HOW TO COMPLETE THIS TASK: Start at the line in the entries below that contains "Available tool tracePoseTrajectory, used", stop at the line that contains "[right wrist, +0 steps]", and output exactly the lines in that span, both ends included.

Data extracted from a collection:
=======

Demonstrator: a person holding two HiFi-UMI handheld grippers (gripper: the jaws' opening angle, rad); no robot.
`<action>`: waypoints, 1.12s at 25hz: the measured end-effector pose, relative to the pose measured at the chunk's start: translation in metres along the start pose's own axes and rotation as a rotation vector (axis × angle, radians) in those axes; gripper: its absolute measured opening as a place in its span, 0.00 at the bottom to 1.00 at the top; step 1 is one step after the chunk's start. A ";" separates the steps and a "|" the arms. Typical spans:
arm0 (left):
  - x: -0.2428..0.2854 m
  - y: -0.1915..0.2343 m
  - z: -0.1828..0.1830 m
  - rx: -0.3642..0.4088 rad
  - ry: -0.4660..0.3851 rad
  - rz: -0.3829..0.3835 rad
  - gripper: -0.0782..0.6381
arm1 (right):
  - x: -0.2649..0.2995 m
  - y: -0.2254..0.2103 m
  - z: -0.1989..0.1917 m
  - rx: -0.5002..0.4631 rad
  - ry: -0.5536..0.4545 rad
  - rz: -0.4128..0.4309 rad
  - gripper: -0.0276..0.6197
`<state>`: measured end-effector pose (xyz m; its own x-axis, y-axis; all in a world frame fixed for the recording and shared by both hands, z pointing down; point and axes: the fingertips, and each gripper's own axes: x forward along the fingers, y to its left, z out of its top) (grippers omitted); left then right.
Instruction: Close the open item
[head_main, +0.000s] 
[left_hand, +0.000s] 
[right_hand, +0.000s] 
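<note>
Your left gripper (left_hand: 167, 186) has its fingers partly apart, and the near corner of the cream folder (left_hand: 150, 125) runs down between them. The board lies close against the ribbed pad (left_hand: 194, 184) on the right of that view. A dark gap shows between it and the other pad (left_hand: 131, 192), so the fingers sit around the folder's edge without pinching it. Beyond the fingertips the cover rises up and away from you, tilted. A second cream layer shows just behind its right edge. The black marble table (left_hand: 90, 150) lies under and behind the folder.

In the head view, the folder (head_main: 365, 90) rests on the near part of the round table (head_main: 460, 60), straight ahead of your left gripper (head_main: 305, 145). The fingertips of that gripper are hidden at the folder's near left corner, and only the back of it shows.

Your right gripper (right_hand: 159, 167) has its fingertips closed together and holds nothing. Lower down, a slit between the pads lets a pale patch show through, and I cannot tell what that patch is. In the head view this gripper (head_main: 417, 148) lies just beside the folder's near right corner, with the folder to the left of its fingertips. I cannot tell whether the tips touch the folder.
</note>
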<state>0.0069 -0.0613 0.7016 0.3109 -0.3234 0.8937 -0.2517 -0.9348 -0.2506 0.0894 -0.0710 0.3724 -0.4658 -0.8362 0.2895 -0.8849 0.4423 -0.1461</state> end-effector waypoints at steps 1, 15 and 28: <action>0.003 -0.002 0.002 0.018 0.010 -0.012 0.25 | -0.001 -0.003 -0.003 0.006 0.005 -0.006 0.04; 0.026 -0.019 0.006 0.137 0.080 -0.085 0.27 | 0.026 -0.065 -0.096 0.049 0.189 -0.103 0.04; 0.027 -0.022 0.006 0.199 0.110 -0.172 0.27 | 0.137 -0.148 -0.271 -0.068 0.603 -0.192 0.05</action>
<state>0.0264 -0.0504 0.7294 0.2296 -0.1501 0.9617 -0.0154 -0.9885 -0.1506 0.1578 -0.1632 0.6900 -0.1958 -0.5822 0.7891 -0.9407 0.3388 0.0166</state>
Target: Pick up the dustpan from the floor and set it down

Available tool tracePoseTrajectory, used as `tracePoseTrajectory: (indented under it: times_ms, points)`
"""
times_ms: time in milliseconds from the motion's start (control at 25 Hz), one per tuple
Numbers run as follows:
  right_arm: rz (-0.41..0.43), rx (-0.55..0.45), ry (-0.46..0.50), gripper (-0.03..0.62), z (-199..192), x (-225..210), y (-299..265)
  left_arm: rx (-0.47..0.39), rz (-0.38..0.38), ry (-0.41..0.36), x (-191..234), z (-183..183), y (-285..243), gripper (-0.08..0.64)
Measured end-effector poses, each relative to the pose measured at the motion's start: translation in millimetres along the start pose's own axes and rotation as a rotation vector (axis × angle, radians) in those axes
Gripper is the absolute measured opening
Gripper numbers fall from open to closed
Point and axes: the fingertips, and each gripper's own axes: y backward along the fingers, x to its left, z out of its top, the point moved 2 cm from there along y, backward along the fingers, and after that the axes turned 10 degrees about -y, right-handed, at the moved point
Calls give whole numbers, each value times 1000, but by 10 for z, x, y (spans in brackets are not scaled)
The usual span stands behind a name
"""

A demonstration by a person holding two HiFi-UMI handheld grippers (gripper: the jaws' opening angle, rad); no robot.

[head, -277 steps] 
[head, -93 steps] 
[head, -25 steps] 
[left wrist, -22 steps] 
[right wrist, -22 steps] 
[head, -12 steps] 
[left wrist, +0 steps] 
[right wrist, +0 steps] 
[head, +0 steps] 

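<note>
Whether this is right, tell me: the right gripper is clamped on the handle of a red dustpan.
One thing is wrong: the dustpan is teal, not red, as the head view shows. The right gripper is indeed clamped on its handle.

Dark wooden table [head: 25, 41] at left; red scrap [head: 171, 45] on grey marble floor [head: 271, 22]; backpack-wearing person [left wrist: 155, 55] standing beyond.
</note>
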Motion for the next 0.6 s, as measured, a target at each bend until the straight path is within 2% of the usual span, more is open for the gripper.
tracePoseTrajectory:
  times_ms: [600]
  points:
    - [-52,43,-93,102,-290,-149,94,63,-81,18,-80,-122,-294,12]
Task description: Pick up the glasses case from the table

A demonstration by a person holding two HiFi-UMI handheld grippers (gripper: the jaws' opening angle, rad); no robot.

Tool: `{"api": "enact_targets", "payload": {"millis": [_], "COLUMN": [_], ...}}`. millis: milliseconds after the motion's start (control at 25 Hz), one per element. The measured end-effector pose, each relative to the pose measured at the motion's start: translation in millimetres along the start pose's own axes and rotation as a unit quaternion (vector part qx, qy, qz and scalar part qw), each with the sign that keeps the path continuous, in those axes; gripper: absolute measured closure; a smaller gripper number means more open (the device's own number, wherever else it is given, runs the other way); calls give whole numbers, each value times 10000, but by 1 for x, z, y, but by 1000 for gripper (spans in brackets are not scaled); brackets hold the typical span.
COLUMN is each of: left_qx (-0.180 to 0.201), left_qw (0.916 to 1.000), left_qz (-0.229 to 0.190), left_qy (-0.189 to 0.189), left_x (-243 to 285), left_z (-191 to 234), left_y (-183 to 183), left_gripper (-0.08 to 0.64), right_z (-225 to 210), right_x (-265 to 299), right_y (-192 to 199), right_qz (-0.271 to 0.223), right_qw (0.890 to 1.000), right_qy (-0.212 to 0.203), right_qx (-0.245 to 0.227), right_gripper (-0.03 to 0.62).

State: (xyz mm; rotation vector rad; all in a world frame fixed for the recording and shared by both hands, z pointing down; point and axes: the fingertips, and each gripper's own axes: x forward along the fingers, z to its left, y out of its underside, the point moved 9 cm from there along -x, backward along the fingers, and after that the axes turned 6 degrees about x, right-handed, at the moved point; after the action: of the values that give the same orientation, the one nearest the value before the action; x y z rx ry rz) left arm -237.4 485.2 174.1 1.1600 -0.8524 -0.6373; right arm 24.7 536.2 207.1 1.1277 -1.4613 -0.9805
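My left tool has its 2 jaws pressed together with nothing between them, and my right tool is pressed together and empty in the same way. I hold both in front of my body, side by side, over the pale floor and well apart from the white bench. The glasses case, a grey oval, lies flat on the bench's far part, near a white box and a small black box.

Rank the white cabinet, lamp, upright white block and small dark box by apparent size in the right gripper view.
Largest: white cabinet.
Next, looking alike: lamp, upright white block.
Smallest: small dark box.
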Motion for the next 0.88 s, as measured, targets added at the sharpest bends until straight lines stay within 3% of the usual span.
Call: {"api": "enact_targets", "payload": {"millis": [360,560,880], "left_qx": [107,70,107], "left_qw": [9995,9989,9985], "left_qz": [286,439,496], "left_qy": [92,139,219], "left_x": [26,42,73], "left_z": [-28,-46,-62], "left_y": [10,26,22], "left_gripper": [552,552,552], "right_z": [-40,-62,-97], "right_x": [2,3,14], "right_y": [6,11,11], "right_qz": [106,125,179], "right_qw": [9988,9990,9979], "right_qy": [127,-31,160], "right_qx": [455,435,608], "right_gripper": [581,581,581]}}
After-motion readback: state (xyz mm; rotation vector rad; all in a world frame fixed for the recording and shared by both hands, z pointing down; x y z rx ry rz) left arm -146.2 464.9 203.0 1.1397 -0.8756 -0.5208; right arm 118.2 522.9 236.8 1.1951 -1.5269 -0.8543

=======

WRITTEN ANSWER:
Available tool tracePoseTrajectory, used as `tracePoseTrajectory: (indented under it: times_ms, points)`
"""
times_ms: time in milliseconds from the motion's start (control at 25 Hz), one per tuple
Numbers run as follows:
  right_arm: rz (-0.41..0.43), rx (-0.55..0.45), ry (-0.46..0.50), gripper (-0.03..0.62), z (-199..192), x (-225..210), y (-299..265)
  left_arm: rx (-0.47..0.39), rz (-0.38..0.38), ry (-0.41..0.36), x (-191..234), z (-183..183), y (-285..243), gripper (-0.08..0.64)
Measured end-effector poses, each relative to the pose measured at the motion's start: translation in millimetres along the start pose's own axes and rotation as a rotation vector (axis × angle, radians) in those axes
Gripper is the absolute measured opening
Gripper numbers fall from open to closed
Point and axes: the fingertips, and each gripper's own axes: y backward along the fingers, x to its left, z out of its top, the point moved 2 cm from there along y, backward along the fingers, and after that the axes turned 10 degrees about -y, right-handed, at the moved point
Calls give whole numbers, each value times 1000, but by 10 for z, x, y (spans in brackets are not scaled)
The usual span stands behind a name
"""

A demonstration by a person holding two HiFi-UMI handheld grippers (gripper: the jaws' opening angle, rad); no robot.

[head, -277 steps] 
[head, -93 steps] 
[head, -25 steps] 
[left wrist, -22 steps] 
[right wrist, -22 steps] 
[head, -12 steps] 
[left wrist, +0 steps] 
[right wrist, +0 steps] 

What was asked for in the exercise is now done.